Команда: TrimmomaticSE -phred33 SRR4240358.fastq trim_adapaters.fastq ILLUMINACLIP:all_adapters.fa:2:7:7 2>logs.txt

-phred33: формат качества - это способ закодировать в символах текстового файла, насколько мы можем доверять каждой "букве" (нуклеотиду) в последовательности.
ILLUMINACLIP:all_adapters.fa:2:7:7 - степ для удаление адапторов

Input Reads: 10543839 Surviving: 10368884 (98.34%) Dropped: 174955 (1.66%).
В результате очистки доля прочтений с адаптерами составила 1.66%. Затем прочтения были обрезаны с правого конца по порогу качества 20, после чего отфильтрованы по минимальной длине 32 нуклеотида.

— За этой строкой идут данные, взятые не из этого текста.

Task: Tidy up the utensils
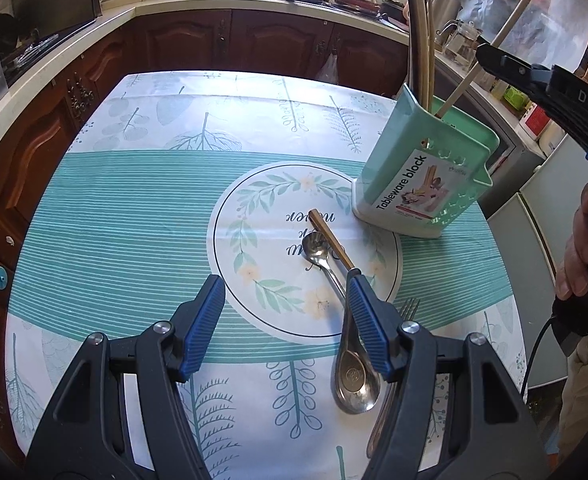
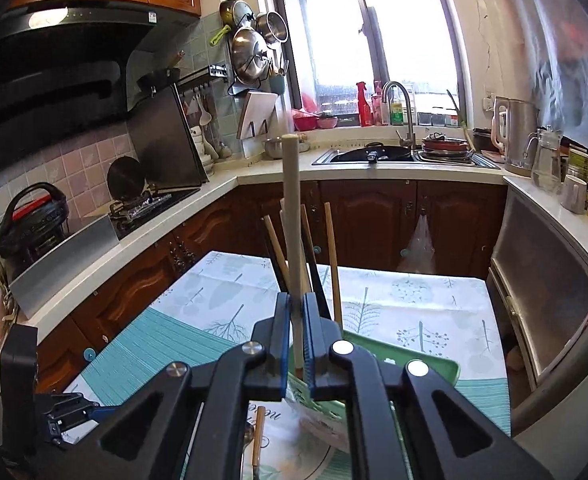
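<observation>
Two spoons (image 1: 352, 376), one fork (image 1: 408, 308)

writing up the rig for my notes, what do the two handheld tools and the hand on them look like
Both tools are black plastic scissor-like linkages with silver pivot bolts and ribbed blue pads: the left tool and the right tool. In the left view the right tool's body carries white lettering "DAS" and a black cable trails beneath the hand. A beige garment shows below it.
</observation>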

Командой: TrimmomaticSE trim_adapaters.fastq SRR4240358.trim.fastq TRAILING:20 MINLEN:32 2>logs.txt
Удалено было 2352447 (22.69%) чтений, осталось 8016437. Размер файла до триммирования - 1.1Gb, после - 826 Mb.

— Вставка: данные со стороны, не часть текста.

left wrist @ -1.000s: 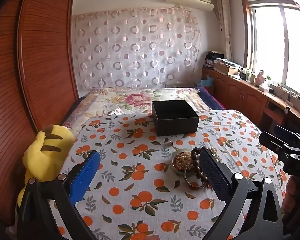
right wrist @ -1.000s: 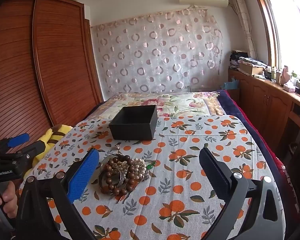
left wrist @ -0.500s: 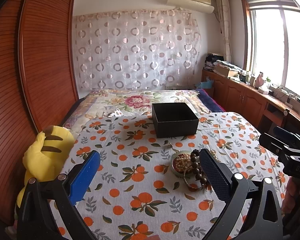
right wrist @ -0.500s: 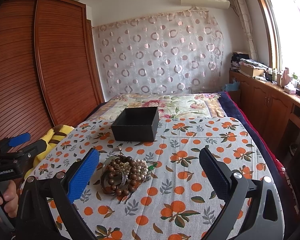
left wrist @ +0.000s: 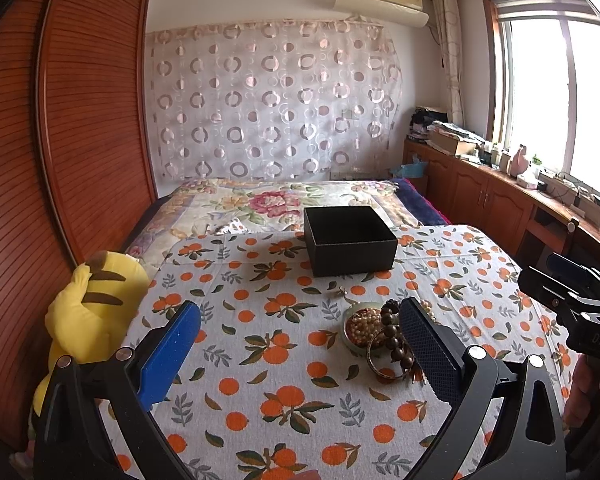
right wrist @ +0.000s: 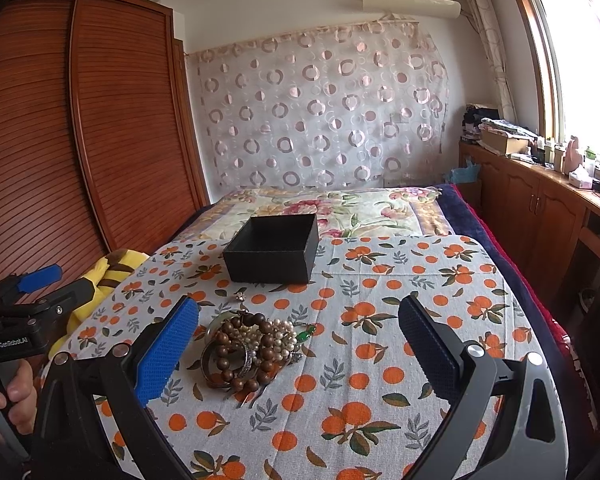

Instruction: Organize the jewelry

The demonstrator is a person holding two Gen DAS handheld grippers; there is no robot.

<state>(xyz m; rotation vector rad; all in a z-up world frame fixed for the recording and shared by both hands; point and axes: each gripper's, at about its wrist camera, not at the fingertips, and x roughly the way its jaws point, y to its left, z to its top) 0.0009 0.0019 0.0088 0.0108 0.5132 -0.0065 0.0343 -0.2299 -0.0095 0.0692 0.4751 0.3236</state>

TRAILING:20 - удаляем с конца нулкеотиды с качеством ниже 20
MINLEN:32 - минимальная длина чтений - 32.

Сборка

Подготовка к-меров программой velveth

Команда: velveth . 31 -short -fastq SRR4240358.trim.fastq

Теперь производится сборка на основе этих k-меров с помощью прогараммы velvetg, командой:
velvetg .

Сборка завершилась с N50, равным 8600. Контиги (файл contigs.fa) имеют стандартные для ассемблера заголовки, включающие информацию о длине и покрытии (например, >NODE_1_length_11615_cov_28.861988). Чтобы извлечь и ранжировать контиги по длине, был использован приведенный ниже конвейер.
grep '^>' contigs.fa | sort -k4 -t '_' -n -r | less
-t '_' - устанавливает разделитель полей как символ нижнего подчеркивания
-k4 - указывает сортировать по четвертому полю (после разделения _). В нашем формате это поле содержит длину контига (11615)
-r — сортировать в обратном порядке (по убыванию, -r от reverse)

Саммые длинные контиги:
NODE_56_length_19821_cov_29.475859 (то есть контиг 56, длина 19821 в перекрывающихся 31-мерах, то есть длина в нуклеотидах = 19851 bp, покрытие 29.475859)
NODE_34_length_18714_cov_29.922678 (контиг 34, длина 18744bp, покрытие 29.922678)
NODE_40_length_16436_cov_30.793623 (контиг 40, длина 16466bp, покрытие 30.79

Анализ выявил контиги с аномальным покрытием, отклоняющимся от среднего в 5 и более раз:
Высокое покрытие: 13 контигов (3.5%), средние значения: длина ~86 нт, покрытие ~284.
Низкое покрытие: 11 контигов (3%), средние значения: длина ~61 нт, покрытие ~4. Характерно, что все контиги с аномальным покрытием имеют малую длину, так как короткие контиги часто являются консервативными участками

Анализ

Три самых длинных контига я сравнила с геномом штамма сборки GCF_023208175.1 ((Идентификатор последовательности NZ_CP056772.1)


Контиг 56:
участок однонуклеотидные замены гэпы процент длины континга выровненного на геноме
539589–547393 1905/7950(24%) 278/7950(3%) 40,1 %
549541-553878 824/4396(19%) 80/4396(2%) 22.17%
Рисунок 1. DotPlot выравнивания контига 56

Перекрывающихся выравниваний нет, есть небольшой разрыв посередине контига


Контиг 40:
участок однонуклеотидные замены гэпы процент длины континга выровненного на геноме
506843 -513669 1591/6939 (21%) 165/6939(2%) 42, 2%
501931 -506856 1139/5015 (23%) 158/5015(3%) 30,5 %
Рисунок 2. DotPlot выравнивания контига 40

Большая часть контига легла на геном.


Контиг 34:
участок однонуклеотидные замены гэпы процент длины континга выровненного на геноме
53876 -59319 замены 1115/5525 (20%) 158/5525(2%) 29,5 %
47813 -50254 516/2469 (21%) 56/2469(2%) 13,2%
59517 -61377 350/1878 (19%) 34/1878(1%) 10%
53143 -53608 89/470 (19%) 7/470(1%) 2,5 %
Рисунок 3. DotPlot выравнивания контига34

Видно, что меньшая часть контига легла на геном. При этом он находится в другой части генома.